**Task statement**:
Below are some records; write them all out again exactly.

::: Dataset content

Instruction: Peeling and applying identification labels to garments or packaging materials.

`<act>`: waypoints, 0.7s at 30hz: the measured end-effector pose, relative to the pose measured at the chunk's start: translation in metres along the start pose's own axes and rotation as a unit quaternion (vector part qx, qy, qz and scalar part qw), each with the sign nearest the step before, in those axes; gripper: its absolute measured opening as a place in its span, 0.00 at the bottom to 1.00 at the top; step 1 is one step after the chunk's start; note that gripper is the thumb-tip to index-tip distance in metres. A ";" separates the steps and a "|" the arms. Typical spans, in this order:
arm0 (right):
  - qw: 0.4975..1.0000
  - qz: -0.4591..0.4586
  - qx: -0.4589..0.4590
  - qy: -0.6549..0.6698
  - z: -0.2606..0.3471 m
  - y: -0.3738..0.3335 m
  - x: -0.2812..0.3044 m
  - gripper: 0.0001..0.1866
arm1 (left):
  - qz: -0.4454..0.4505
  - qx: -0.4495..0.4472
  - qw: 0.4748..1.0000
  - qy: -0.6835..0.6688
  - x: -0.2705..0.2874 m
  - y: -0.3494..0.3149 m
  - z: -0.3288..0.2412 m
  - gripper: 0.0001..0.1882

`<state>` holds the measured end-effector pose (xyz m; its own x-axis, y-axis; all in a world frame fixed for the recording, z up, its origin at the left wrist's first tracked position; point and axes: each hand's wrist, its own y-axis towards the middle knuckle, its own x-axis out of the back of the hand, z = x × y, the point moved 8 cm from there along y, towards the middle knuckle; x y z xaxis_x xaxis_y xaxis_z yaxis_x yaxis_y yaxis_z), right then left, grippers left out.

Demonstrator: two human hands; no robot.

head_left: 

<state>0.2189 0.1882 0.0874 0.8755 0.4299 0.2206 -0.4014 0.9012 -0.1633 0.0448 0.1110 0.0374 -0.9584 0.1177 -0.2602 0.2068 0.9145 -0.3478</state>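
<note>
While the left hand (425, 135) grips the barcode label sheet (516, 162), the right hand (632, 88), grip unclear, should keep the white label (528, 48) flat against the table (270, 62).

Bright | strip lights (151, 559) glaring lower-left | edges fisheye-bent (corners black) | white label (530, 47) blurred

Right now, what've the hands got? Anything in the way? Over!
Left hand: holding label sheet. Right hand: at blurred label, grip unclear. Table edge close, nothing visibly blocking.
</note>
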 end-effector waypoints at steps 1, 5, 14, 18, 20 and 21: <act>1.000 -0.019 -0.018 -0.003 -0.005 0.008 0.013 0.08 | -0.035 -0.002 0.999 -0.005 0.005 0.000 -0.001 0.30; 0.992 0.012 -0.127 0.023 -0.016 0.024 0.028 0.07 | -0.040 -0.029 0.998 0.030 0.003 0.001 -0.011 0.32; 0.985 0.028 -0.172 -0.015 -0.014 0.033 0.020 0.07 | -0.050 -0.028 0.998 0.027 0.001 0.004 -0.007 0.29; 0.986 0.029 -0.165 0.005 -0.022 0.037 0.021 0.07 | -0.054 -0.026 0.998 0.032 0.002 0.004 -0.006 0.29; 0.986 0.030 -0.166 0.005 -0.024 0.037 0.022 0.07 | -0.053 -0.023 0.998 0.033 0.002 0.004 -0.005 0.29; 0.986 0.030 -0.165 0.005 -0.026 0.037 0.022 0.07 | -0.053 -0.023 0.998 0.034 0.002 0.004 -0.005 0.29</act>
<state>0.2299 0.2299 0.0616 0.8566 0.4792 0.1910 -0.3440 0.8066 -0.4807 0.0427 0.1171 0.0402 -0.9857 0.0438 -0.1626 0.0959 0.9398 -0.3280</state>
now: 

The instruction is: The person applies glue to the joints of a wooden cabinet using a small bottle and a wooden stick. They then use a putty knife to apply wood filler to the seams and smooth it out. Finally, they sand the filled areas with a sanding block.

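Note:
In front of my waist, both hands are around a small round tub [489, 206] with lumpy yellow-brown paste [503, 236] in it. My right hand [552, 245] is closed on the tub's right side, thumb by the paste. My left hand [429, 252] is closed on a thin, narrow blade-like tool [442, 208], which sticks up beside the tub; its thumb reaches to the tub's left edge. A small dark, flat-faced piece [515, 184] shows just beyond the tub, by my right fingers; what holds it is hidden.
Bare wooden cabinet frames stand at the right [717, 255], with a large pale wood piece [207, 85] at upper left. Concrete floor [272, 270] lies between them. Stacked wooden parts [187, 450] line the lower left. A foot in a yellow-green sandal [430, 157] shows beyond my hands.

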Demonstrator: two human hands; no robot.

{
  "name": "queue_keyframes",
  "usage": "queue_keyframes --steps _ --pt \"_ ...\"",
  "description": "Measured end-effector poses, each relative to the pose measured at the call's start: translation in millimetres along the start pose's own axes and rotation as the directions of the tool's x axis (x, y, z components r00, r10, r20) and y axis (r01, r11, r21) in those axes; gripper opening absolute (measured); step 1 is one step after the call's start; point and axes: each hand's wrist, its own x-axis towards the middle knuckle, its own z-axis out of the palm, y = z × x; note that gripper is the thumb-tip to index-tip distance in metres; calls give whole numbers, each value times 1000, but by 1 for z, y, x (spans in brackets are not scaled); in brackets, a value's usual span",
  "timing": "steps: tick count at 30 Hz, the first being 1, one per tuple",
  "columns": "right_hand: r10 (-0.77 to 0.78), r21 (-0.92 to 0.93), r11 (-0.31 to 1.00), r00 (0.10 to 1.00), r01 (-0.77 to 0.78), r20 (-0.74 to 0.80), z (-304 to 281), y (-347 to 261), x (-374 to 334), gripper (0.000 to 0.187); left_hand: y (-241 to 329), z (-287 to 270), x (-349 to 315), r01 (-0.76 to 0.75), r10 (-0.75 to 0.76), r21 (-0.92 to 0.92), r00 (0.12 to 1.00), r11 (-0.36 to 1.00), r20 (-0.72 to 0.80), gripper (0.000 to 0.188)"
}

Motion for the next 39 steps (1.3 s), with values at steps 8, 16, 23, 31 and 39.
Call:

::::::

**Answer space**:
Instruction: Peeling and applying identification labels to garments or packaging materials.

`<act>`: waypoints, 0.7s at 30hz: the measured end-effector pose, relative to the pose measured at the chunk's start: translation in metres along the start pose's own axes and rotation as a unit quaternion (vector part qx, qy, qz and scalar part qw), each with the sign nearest the step before, in those axes; gripper: its absolute measured opening as a place in its span, 0.00 at the bottom to 1.00 at the top; step 1 is one step after the chunk's start; note that gripper is the thumb-tip to index-tip distance in metres. A ";" separates the steps and a "|" the arms. Typical spans, in this order:
arm0 (right):
  - qw: 0.4975..1.0000
  - qz: -0.4591..0.4586
  - qx: -0.4589..0.4590
  - qy: -0.6549..0.6698
  - z: -0.2606..0.3471 m
  - y: -0.3738..0.3335 m
  - x: -0.2812..0.3044 m
  - gripper: 0.0001..0.1866
arm1 (left):
  - qz: -0.4454..0.4505
  - qx: -0.4495..0.4472
  - qw: 0.4748..1.0000
  - qy: -0.6835..0.6688
  - x: -0.2705..0.2874 m
  - y: -0.3494..0.3149 m
  - z: -0.3288..0.2412 m
  - gripper: 0.0001..0.1882

`<state>` holds the measured end-effector pose (xyz m; its own x-axis, y-axis; all in a world frame fixed for the recording, z up, its origin at the left wrist's first tracked position; point and axes: each hand's wrist, its own y-axis towards the middle knuckle, its own x-axis out of the back of the hand, z = x × y, the point moved 8 cm from there along y, towards the middle knuckle; x y z xaxis_x xaxis_y xaxis_z yaxis_x yaxis_y yaxis_z), right then left, grippers left out.

Demonstrator: two human hands; no robot.

head_left: 

<state>0.2189 0.1882 0.0874 0.8755 0.4299 0.2206 -0.4014 0.9012 -0.1633 0.0448 0.1110 0.0374 -0.9584 0.1177 -0.2602 0.2068 0.9145 -0.3478</state>
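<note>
While the left hand (425, 135) grips the barcode label sheet (516, 162), the right hand (632, 88), grip unclear, should keep the white label (528, 48) flat against the table (270, 62).

Bright | strip lights (151, 559) glaring lower-left | edges fisheye-bent (corners black) | white label (530, 47) blurred

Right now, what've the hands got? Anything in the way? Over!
Left hand: holding label sheet. Right hand: at blurred label, grip unclear. Table edge close, nothing visibly blocking.
</note>
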 end-effector waypoints at steps 1, 5, 14, 18, 20 and 21: <act>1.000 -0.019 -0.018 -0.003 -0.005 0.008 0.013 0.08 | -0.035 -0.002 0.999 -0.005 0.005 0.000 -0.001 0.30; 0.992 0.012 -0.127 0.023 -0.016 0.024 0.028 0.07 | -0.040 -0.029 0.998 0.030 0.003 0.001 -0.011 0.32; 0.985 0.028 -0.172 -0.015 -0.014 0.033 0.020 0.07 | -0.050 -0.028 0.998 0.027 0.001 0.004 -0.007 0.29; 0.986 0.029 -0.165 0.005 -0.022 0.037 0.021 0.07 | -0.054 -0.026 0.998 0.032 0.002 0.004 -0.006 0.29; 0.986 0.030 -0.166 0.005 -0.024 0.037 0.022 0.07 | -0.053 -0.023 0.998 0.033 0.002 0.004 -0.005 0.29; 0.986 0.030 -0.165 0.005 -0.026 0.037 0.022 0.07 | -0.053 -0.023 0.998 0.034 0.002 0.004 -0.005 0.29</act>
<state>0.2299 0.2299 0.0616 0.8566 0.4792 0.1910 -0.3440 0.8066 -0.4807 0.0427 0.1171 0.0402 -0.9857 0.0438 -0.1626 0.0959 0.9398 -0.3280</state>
now: 

The instruction is: The person applies glue to the joints of a wooden cabinet using a small bottle and a wooden stick. They then use a putty knife to apply wood filler to the seams and smooth it out. Finally, they sand the filled areas with a sanding block.

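Note:
In front of my waist, both hands are around a small round tub [489, 206] with lumpy yellow-brown paste [503, 236] in it. My right hand [552, 245] is closed on the tub's right side, thumb by the paste. My left hand [429, 252] is closed on a thin, narrow blade-like tool [442, 208], which sticks up beside the tub; its thumb reaches to the tub's left edge. A small dark, flat-faced piece [515, 184] shows just beyond the tub, by my right fingers; what holds it is hidden.
Bare wooden cabinet frames stand at the right [717, 255], with a large pale wood piece [207, 85] at upper left. Concrete floor [272, 270] lies between them. Stacked wooden parts [187, 450] line the lower left. A foot in a yellow-green sandal [430, 157] shows beyond my hands.
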
Demonstrator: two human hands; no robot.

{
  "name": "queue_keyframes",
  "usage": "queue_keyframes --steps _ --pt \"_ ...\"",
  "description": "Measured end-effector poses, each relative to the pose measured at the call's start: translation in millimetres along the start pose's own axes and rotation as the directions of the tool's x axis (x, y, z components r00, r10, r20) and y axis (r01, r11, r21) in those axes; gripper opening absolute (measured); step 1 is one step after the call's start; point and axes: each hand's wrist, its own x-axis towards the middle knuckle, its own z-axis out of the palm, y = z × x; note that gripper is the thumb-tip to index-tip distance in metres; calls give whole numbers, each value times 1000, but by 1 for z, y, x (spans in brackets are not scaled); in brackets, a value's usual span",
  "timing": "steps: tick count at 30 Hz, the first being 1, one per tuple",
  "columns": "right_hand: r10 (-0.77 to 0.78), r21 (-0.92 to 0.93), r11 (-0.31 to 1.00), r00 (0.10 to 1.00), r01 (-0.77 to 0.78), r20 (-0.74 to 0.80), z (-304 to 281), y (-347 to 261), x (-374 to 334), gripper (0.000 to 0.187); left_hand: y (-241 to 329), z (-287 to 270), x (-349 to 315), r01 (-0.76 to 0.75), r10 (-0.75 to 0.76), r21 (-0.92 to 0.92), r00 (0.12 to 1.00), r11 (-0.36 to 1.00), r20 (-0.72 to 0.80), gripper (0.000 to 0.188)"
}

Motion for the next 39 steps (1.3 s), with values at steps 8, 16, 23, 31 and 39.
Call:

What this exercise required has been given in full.